The Proteome Folding Project: Proteome-scale prediction of structure and function

Kevin Drew, Patrick Winters, Glenn L. Butterfoss, Viktors Berstis, Keith Uplinger, Jonathan Armstrong, Michael Riffle, Erik Schweighofer, Bill Bovermann, David R. Goodlett, Trisha N. Davis, Dennis Shasha, Lars Malmström, Richard Bonneau

Research output: Contribution to journalArticlepeer-review

Abstract

The incompleteness of proteome structure and function annotation is a critical problem for biologists and, in particular, severely limits interpretation of high-throughput and next-generation experiments.
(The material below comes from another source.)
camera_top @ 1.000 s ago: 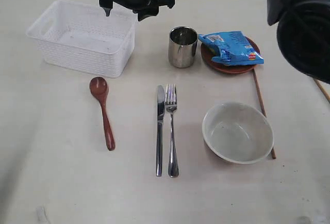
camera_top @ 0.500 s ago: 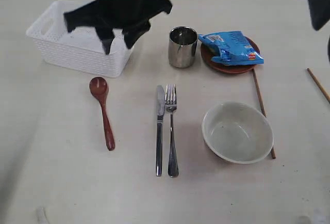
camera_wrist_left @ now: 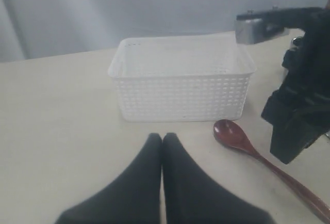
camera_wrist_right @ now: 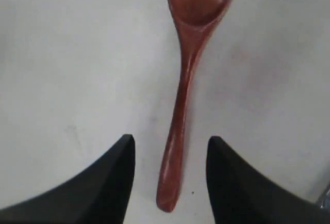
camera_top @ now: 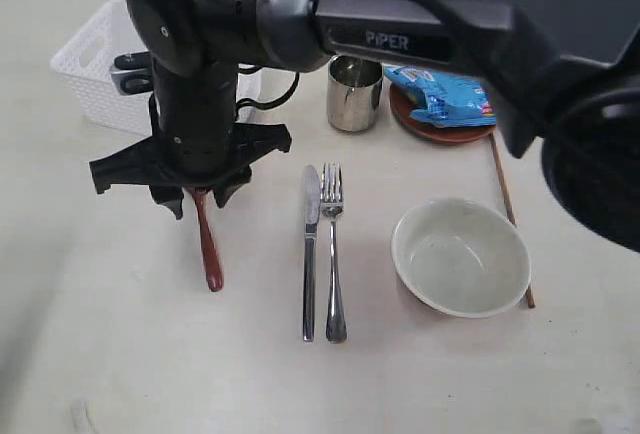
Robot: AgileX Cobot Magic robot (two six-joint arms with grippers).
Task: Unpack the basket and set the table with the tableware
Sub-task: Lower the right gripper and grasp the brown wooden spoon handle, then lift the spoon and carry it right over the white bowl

We have developed a proteome annotation pipeline based on structure prediction, where function and structure annotations are generated using an integration of sequence comparison, fold recognition, and grid-computing-enabled de novo structure prediction. We predict protein domain boundaries and three-dimensional (3D) structures for protein domains from 94 genomes (including human, Arabidopsis, rice, mouse, fly, yeast, Escherichia coli, and worm). De novo structure predictions were distributed on a grid of more than 1.5 million CPUs worldwide (World Community Grid). We generated significant numbers of new confident fold annotations (9% of domains that are otherwise unannotated in these genomes). We demonstrate that predicted structures can be combined with annotations from the Gene Ontology database to predict new and more specific molecular functions.

Original languageEnglish (US)
Pages (from-to)1981-1994
Number of pages14
JournalGenome Research
Volume21
Issue number11
DOIs
StatePublished - Nov 2011

ASJC Scopus subject areas

  • Genetics
  • Genetics(clinical)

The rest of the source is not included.